DATA SHOWN —
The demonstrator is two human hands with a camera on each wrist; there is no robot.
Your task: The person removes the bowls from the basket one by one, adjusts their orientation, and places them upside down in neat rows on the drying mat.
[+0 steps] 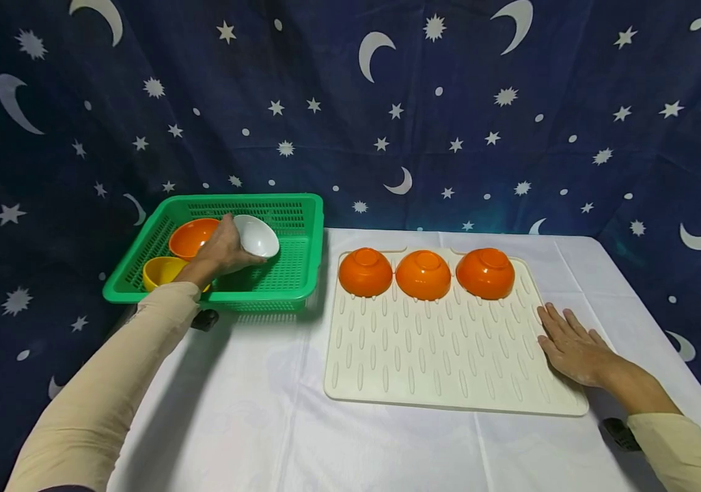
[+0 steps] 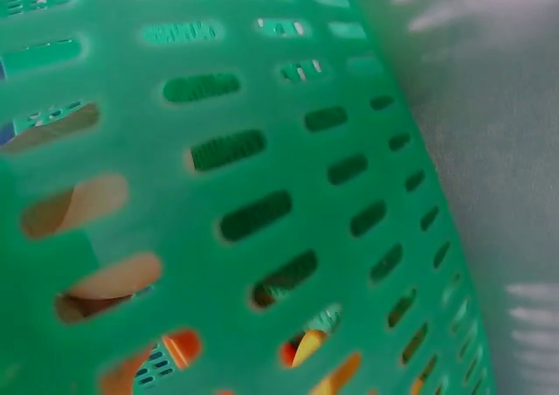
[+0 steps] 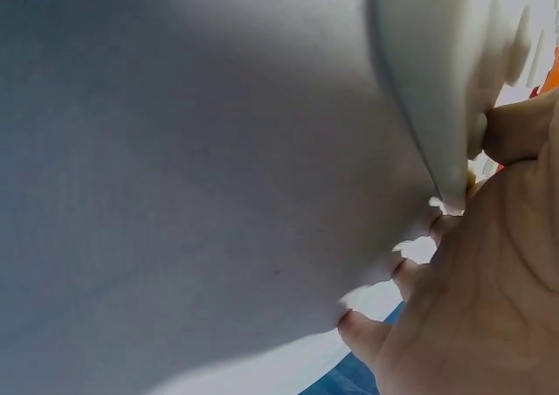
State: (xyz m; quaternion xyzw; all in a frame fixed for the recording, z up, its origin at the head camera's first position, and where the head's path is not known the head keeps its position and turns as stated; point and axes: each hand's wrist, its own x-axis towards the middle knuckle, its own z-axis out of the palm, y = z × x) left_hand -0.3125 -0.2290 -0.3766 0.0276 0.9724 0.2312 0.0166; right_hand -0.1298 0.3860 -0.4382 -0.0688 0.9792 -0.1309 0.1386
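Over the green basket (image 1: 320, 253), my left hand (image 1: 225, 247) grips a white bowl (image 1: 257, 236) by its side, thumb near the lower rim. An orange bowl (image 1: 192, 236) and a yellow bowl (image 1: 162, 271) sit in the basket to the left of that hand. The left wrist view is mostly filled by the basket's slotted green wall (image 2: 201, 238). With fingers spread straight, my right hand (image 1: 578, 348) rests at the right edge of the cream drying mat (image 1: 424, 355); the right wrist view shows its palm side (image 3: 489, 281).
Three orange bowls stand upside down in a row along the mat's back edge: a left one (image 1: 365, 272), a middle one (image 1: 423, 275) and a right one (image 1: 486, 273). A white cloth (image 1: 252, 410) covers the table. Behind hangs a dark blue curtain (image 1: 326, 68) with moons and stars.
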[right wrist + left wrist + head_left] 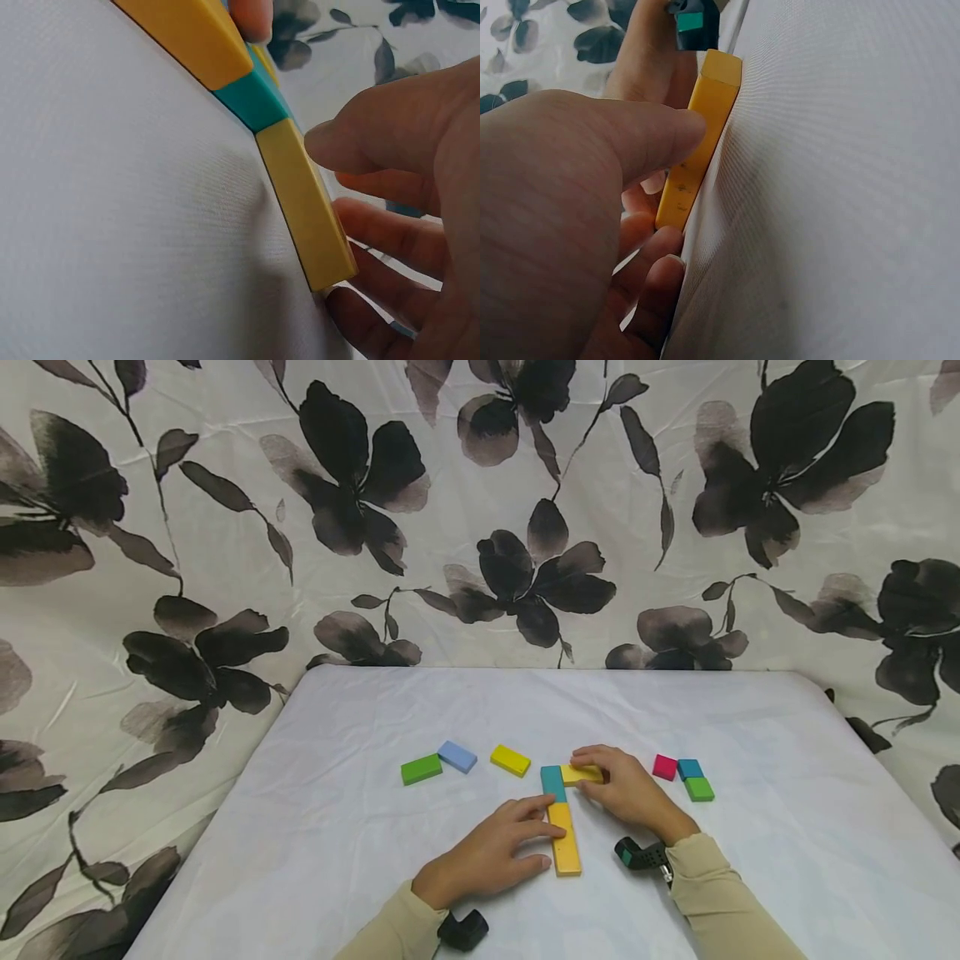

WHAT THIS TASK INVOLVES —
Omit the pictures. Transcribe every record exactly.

RESPONSE BELOW —
The demonstrator is two human hands with a camera on each wrist; there is no robot.
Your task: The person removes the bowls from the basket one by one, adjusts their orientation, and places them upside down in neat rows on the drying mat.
[+0 steps] 
[+0 steps] 
[+0 steps] 
State: (xyz m; quaternion xyzw; all in a frame fixed for the recording, z up, its origin at the head camera's first position, and where the head's path is not known the head keeps its position and turns as stated; point and axes: each hand's wrist, its own x-axis towards the middle knuckle, its own z-axis out of the palm, y = z × x) left_hand -0.3125 -0.2290 -0.3766 0.0276 0.9724 0.2312 0.0166; right_hand -0.1298 0.3860 -0.4382 -0.0688 0.9792 -0.1309 0.1386
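Over the green basket (image 1: 320, 253), my left hand (image 1: 225, 247) grips a white bowl (image 1: 257, 236) by its side, thumb near the lower rim. An orange bowl (image 1: 192, 236) and a yellow bowl (image 1: 162, 271) sit in the basket to the left of that hand. The left wrist view is mostly filled by the basket's slotted green wall (image 2: 201, 238). With fingers spread straight, my right hand (image 1: 578, 348) rests at the right edge of the cream drying mat (image 1: 424, 355); the right wrist view shows its palm side (image 3: 489, 281).
Three orange bowls stand upside down in a row along the mat's back edge: a left one (image 1: 365, 272), a middle one (image 1: 423, 275) and a right one (image 1: 486, 273). A white cloth (image 1: 252, 410) covers the table. Behind hangs a dark blue curtain (image 1: 326, 68) with moons and stars.
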[right wrist + left wrist + head_left] 

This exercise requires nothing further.